Often big mayflies float undisturbed over the riffles and danger-laden undercut banks where lunkers lurk.

For reasons known only to fish, trout will sometimes choose a smaller variety of insect – even one which is appearing in fewer numbers, rather than a big, juicy, bug that coats the surface of the water.

The answer to this question of selectivity  still remains veiled and part of the mystery of fly-fishing.

Oh, once in while trout can be fooled by virtually anything.

But when a major hatch is on the water and a corresponding crescendo of rise forms and slashing splashes dimple the water in an ever-increasing frequency, a fisherman knows this is the time he has longed and dreamed for, if not lived for.

It’s called the hatch.

And here – of all places – he wants everything to be right.

And often we are close and able to catch a few. But all too soon the hatch is past its peak. The frequency of insects on the surface has dropped off and the activity of the trout has decreased at the same rate.

And that lunker has alluded us once again.

After years of fishing my native and still favorite trout stream, the Genesee River, I’ve noticed a distinct difference in some of the important emergers.

Flies tied in order to duplicate the Catskill or Delaware watershed borne insects are not as suitable as they could be for the waters of the upper Genesee.

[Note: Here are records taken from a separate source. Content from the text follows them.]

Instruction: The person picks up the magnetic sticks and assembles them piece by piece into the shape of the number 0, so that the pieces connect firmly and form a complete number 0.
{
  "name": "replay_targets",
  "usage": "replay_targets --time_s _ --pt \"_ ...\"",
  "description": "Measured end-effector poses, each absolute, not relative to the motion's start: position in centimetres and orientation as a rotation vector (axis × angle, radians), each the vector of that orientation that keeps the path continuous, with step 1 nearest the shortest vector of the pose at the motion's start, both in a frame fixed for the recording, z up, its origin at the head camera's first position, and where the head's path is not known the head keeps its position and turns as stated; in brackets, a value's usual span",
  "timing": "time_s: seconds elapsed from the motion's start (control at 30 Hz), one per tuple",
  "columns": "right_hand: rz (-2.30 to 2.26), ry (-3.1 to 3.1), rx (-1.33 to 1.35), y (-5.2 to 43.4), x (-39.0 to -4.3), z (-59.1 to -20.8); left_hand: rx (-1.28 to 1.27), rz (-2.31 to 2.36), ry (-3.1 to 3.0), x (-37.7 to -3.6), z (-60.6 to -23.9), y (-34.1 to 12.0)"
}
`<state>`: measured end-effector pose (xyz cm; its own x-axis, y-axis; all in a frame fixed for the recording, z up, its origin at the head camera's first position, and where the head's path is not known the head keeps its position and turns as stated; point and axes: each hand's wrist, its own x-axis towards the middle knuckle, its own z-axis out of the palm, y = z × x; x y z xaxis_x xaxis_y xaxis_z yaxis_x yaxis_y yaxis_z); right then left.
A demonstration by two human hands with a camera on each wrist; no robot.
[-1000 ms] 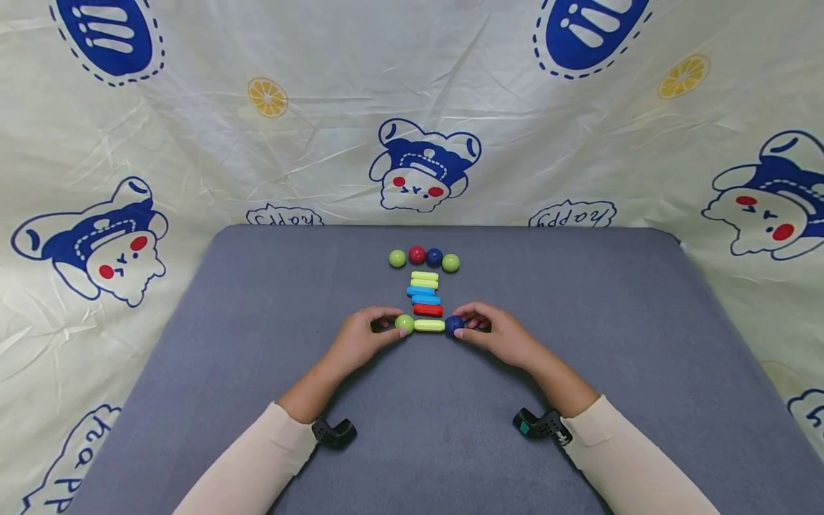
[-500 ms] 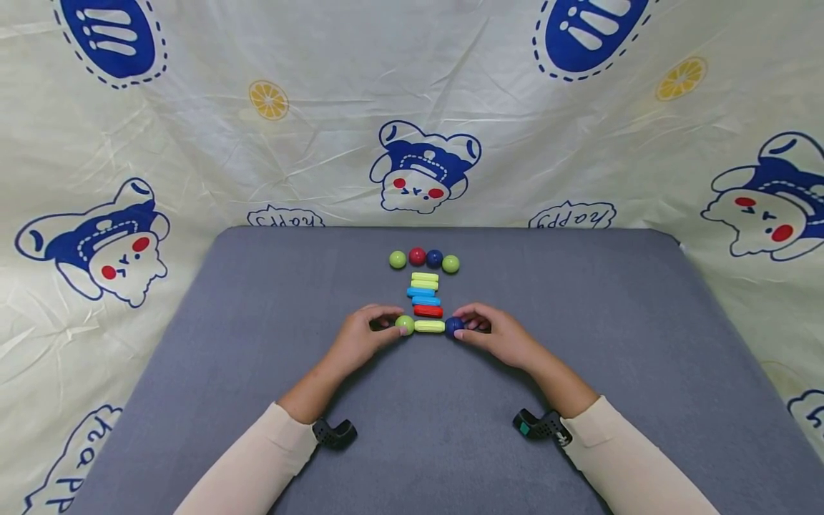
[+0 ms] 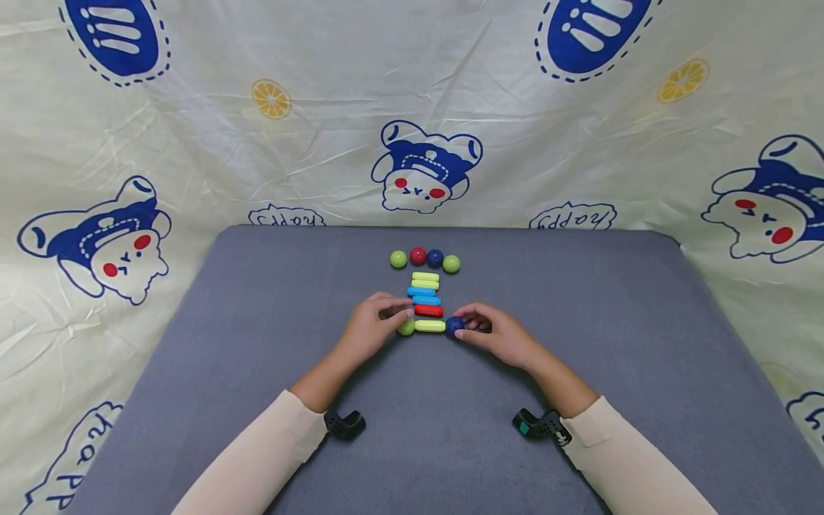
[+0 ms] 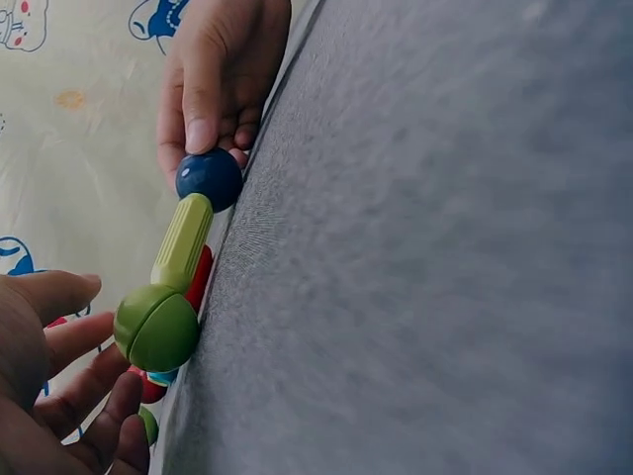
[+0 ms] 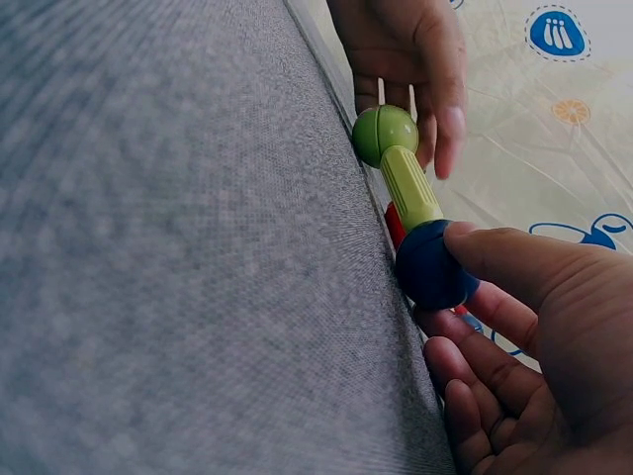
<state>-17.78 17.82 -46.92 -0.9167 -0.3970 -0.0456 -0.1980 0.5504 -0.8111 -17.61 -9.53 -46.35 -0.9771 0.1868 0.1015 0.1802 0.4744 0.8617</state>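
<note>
**Right hand (image 3: 496, 332) pinching one end of the dumbbell (image 3: 430, 326), left hand (image 3: 371, 325) standing loose**

The dumbbell is lying crosswise on the table (image 3: 425, 458), on the person's side of the red rod (image 3: 428, 311). Its ribbed yellow rod is joining a green ball (image 4: 156, 329) at the left to a blue ball (image 5: 430, 265) at the right.

It is looking like light, stiff plastic, unlikely to dent or break. The glossy balls are probably offering a rather slippery, rolling surface, while the ribs are promising better friction. The joints are seeming the weak spots, so holding both balls around their widest part, in line with the rod, is the sounder choice; bending might be parting them.

The right hand is gripping the blue ball, thumb on one side and fingertips curling to the other, the gap just a ball wide. The left hand is holding nothing: its thumb is standing clear of the green ball, its fingers spreading close beside it. Whether a fingertip is brushing the ball, the views are not settling.

Beyond the red rod, two blue rods (image 3: 421, 292) and two pale rods (image 3: 425, 277) are lying stacked in a column, with four loose balls (image 3: 418, 256) sitting in a row past them.
</note>
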Motion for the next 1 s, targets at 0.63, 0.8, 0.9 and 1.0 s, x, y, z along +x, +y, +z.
replay_targets --time_s 0.63,0.8,0.9,1.0 --pt "-1.29 2.545 -0.494 17.8 -17.9 -46.8 0.389 1.321 2.704 -19.8 -45.9 -8.3" --pt "-1.293 2.544 -0.504 17.9 -17.9 -46.9 0.368 1.292 2.696 -20.1 -45.9 -8.1" --pt "-1.292 2.544 -0.503 17.8 -17.9 -46.9 0.342 1.292 2.683 -20.2 -45.9 -7.9" --pt "-1.288 2.544 -0.495 17.8 -17.9 -46.9 0.322 1.291 2.661 -20.2 -45.8 -7.7"
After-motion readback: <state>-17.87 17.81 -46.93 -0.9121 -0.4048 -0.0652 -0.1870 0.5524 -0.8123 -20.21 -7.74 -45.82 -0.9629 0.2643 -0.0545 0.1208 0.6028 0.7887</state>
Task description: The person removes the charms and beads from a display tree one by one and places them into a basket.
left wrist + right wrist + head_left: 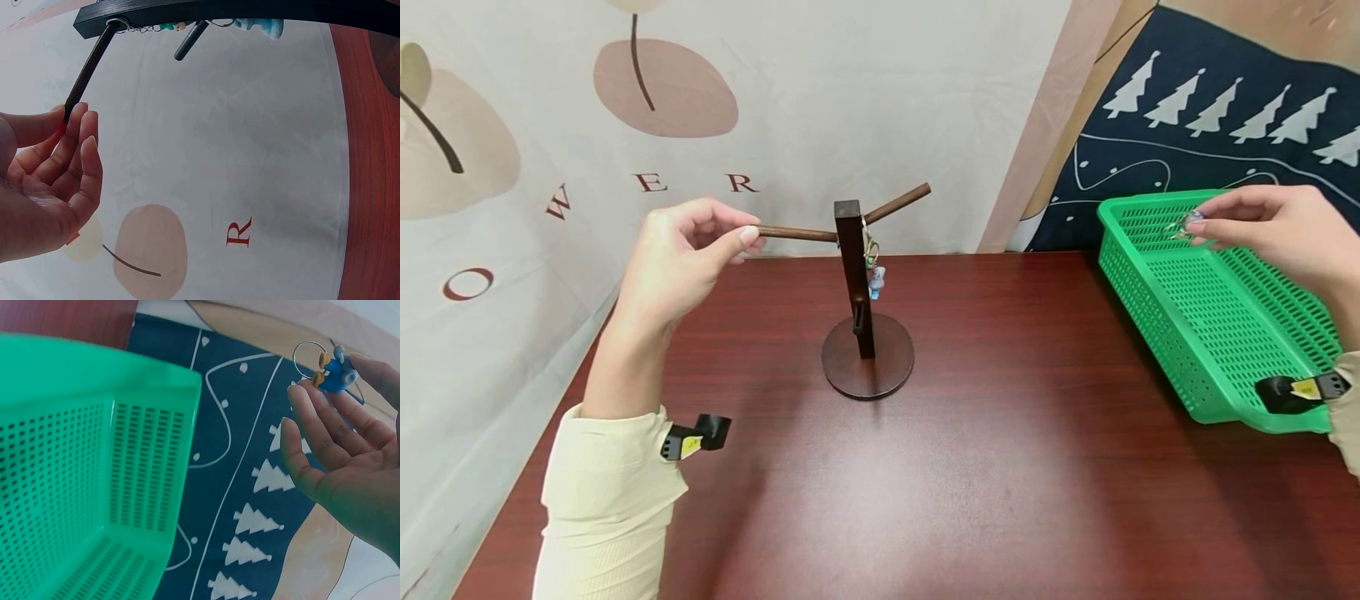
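Left hand [681, 260] pinches the wooden peg [797, 234] of a dark stand [854, 279] to its right; right hand [1273, 227] pinches a blue keychain [337, 377], clearly resolved only in the right wrist view, near the green basket [1159, 337].
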Available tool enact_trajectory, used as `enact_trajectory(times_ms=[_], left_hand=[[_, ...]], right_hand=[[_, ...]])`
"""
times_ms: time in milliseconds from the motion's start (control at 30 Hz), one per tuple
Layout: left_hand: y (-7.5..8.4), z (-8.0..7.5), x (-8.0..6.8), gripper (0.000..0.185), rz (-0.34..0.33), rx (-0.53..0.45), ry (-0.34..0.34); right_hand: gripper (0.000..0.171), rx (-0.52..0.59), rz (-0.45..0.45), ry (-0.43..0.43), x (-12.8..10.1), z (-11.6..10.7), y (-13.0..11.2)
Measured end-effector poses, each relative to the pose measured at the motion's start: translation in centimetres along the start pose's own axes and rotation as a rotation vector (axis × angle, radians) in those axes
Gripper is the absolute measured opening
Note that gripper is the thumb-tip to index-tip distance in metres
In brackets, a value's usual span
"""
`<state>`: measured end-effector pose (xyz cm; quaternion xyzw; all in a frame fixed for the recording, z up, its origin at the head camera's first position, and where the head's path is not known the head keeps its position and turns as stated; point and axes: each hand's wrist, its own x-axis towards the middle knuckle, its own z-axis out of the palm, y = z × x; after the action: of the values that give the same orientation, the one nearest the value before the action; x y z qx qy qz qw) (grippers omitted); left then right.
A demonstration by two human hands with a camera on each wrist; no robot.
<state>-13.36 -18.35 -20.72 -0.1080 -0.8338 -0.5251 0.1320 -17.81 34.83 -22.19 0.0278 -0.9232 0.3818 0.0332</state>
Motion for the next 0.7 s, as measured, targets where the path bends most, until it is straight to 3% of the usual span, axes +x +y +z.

They are often off a bit in color, and size, too.

We know that populations as a whole of may flies, stone, and caddis flies, which are important in one section of the state, can be non-existent or greatly diminished in another.

Even on the same weekend, different streams offer their own unique signature, written by tens of thousands of insect wings, above and below the surface.

And read by the perplexed angler, staring into his fly box while midstream with his fly rod tucked under his arm.